When will you be satisfied? We will never be satisfied as long as the Negro is the victim of unspeakable brutality. — Dr. Martin Luther King Jr.
Miami has been called the city of the future. But with respect to the relationship between blacks and the police, Miami is still mired in the past. Since last summer, police have shot seven black men.
The recent shootings of so many black men in Miami resonate loudly because of an ugly record of similar violence stretching back 30 years.
In December 1979, police chased down Arthur McDuffie, a middle-class insurance man, for allegedly disobeying traffic laws. He died. As Tananarive and Patricia Due note in their book Freedom in the Family, police tried to blame McDuffie’s death on a fall from a motorcycle.
But “evidence and subsequent confessions” showed that a savage beating inflicted by police caused his death. An all-white jury declared the officers not guilty after only three hours in the jury room.
Fast forward to January 1989, when Officer William Lozano steps into the street and shoots another unarmed man, Clement Lloyd, whose only crime, again, was speeding on a motorcycle. Lloyd was shot in “the back of the head,” according to the Los Angles Times. Conveniently, Lozano claimed the motorcycle swerved towards him at 70 miles an hour. Lozano’s testimony was powerfully contradicted by at least three witnesses who said that the motorcycle was not speeding and Lloyd did not swerve. Lozano ultimately was acquitted.
In April 2001, Nicholas Singleton was shot in the back of the head and killed in Overtown. The three cops who were involved stated that they had been fired upon. A search of the area revealed 19 spent shells,
all from police-issued weapons. Singleton had no gunpowder residue on his hands.
Most recently, Travis McNeil was killed after being pulled over by police coming from a bar. His shooting death is so far unexplained.

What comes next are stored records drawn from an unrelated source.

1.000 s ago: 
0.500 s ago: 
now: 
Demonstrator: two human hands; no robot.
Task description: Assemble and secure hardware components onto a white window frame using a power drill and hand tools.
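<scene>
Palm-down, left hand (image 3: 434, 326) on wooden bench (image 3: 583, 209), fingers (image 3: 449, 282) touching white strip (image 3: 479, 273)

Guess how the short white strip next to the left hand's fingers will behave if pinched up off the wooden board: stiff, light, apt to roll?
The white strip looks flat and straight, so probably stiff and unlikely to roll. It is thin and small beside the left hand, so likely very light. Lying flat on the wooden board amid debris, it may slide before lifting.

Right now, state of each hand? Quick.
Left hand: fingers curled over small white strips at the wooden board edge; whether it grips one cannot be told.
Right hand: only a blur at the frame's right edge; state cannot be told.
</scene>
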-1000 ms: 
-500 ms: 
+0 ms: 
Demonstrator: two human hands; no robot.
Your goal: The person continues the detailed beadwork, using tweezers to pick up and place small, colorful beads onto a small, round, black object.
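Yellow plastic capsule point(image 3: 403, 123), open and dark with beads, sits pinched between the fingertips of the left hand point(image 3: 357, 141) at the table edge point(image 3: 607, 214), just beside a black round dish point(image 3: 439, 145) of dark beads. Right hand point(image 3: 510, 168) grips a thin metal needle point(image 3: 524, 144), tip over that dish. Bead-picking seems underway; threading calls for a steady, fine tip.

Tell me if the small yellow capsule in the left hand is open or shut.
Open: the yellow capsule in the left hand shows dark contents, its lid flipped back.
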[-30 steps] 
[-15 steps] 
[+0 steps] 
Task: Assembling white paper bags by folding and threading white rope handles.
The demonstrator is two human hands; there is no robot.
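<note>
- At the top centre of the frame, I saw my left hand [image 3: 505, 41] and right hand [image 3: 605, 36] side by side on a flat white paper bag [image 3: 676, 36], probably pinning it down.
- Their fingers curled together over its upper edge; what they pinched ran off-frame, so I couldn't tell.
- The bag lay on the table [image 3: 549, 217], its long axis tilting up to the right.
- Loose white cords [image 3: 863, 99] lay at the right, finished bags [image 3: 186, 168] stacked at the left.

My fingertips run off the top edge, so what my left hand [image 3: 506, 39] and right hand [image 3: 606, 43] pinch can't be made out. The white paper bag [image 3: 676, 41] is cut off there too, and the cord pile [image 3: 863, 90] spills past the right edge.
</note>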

Police are sometimes imprisoned for bribery or using drugs, they are sometimes fired for having sex on the job, but no police officer in Miami during the last 20 years has lost his or her job or been sent to jail for shooting a
black man.
Courts and all-white juries see these killings against a racial frame in which the inner city, not the police, is the problem. Underlying this shift of moral responsibility is the image of the inner city as a jungle, a place of drugs, crime and violence. It becomes a story of us versus them. In this story, race is “invisiblized.” Black men in this story are not killed because of racism; their deaths are just a product of the dangerous conditions of the urban ghetto.
However dangerous Overtown may be, how does this explain, for example, why police fired all of the bullets at the scene of the Singletary shooting. If he fired at them, where were the shells? Some patterns are unexplainable on grounds other than race. The larger pattern of police shooting of black men, too many of them unarmed, and doing so without accountability is one of them.

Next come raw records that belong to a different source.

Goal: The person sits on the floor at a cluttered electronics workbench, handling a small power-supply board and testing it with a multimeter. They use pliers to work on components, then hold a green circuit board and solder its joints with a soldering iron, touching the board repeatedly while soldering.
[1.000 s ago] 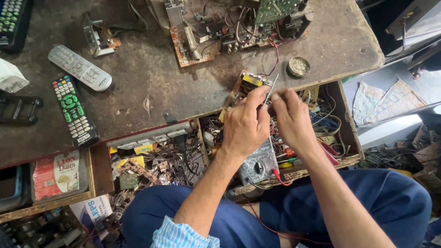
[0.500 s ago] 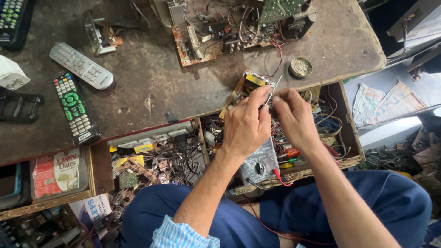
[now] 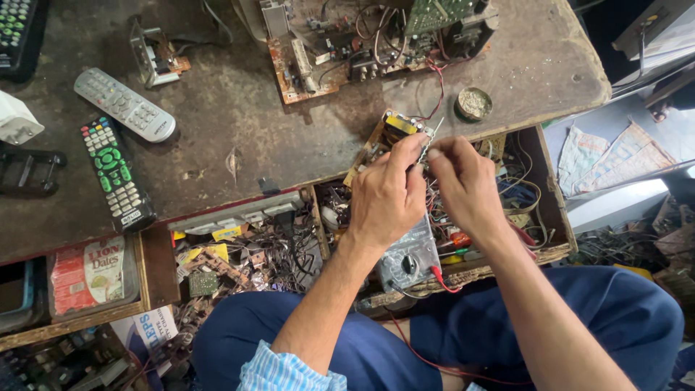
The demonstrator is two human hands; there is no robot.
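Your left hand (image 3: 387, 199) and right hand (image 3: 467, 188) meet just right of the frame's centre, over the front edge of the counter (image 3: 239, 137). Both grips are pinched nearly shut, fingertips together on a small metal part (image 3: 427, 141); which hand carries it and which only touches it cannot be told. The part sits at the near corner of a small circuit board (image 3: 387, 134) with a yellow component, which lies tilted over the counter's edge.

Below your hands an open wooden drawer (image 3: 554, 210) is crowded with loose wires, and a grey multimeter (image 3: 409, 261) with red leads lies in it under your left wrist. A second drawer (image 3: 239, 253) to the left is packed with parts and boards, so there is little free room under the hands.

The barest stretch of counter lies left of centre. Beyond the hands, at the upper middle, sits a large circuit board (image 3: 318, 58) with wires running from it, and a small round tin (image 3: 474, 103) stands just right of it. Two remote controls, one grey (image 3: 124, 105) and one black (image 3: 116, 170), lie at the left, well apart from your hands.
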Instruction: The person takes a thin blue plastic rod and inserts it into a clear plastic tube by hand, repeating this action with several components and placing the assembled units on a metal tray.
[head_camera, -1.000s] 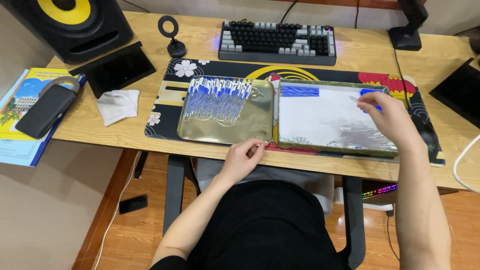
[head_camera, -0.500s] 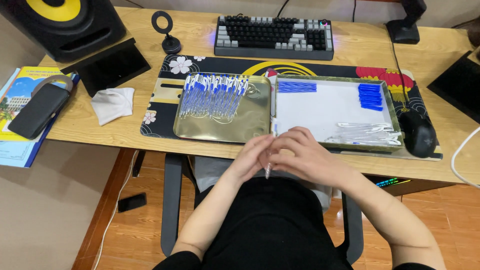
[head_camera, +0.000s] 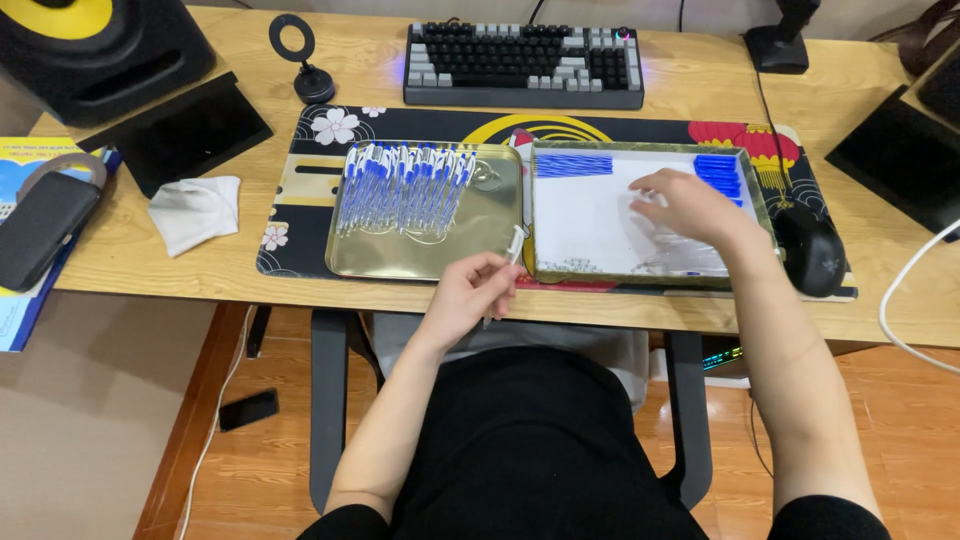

Many people, white and black, turn the page quickly when confronted with these stories as isolated incidents.
But to anyone who has studied the overwhelming pattern of racial disparity, it is as clear as a glass of fresh water that this is a systemic problem which has taken on dimensions of an ongoing violation of human rights.

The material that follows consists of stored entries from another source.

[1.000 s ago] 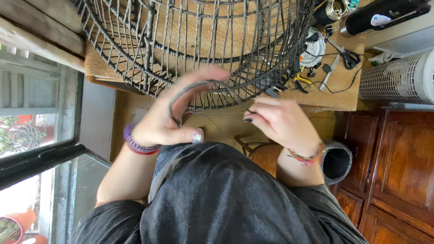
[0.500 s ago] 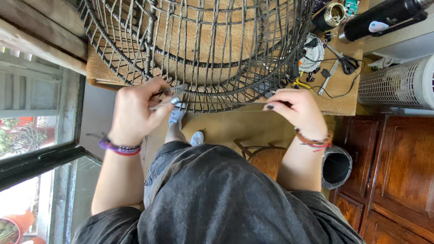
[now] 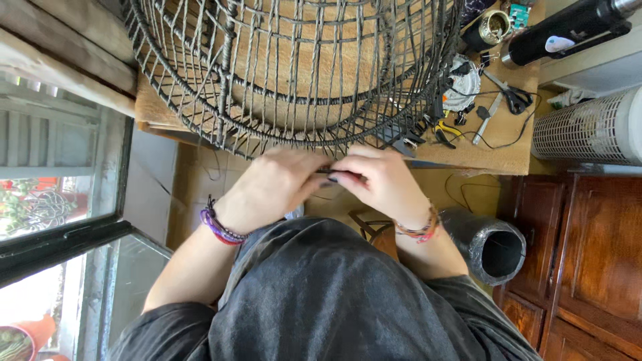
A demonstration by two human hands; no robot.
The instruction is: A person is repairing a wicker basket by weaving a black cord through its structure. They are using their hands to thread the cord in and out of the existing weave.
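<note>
Both hands now meet just below the near rim of the big round cage of dark woven wire and cord (image 3: 294, 73) — the left hand (image 3: 271, 187) and right hand (image 3: 381, 180) pinch one thin dark strand (image 3: 326, 171) between closed fingertips. Half a second ago they were apart, the left gripping the rim at the left and the right at the right — so the work has shifted to the strand. The wooden bench (image 3: 495, 150) with scissors (image 3: 511, 97) lies far right.

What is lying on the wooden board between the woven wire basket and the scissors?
In the head view, yellow-handled pliers and black clips lie between the basket and scissors.
</note>
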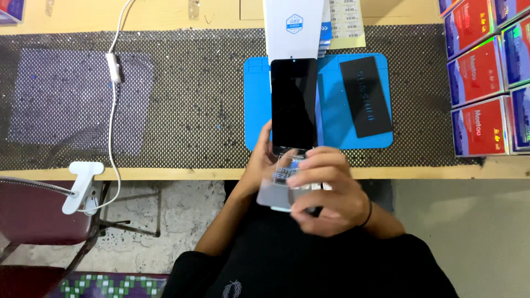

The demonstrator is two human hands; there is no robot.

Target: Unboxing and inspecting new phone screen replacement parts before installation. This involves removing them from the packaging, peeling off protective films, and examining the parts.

In 1998, Human Rights Watch, an international organization, issued a scathing report which openly accused local and federal officials of “shielding” the police from accountability. Each time there is the killing of a black man without accountability, it creates another casualty. The trust that people in the inner city should have for the police erodes and disappears.
Business as usual will not do. In 2006, I was retained by the city of Miami to review the city’s regulations on deadly force. I found a number of aspects unconstitutional. To a significant degree, the deaths of many of the unarmed black men might have been prevented had the city created new procedures to prevent the apparently unnecessary deaths that are taking place. But this is only one aspect of the problem.
We have to change the culture. From courts to the media, we must change a culture which too often shields criminals who happen to wear a badge.
Donald Jones is a professor at the University of Miami School of Law where he teaches Constitutional Law. He is the author of Race, Sex, and Suspicion: The Myth of the Black Male (Greenwood Press 2005).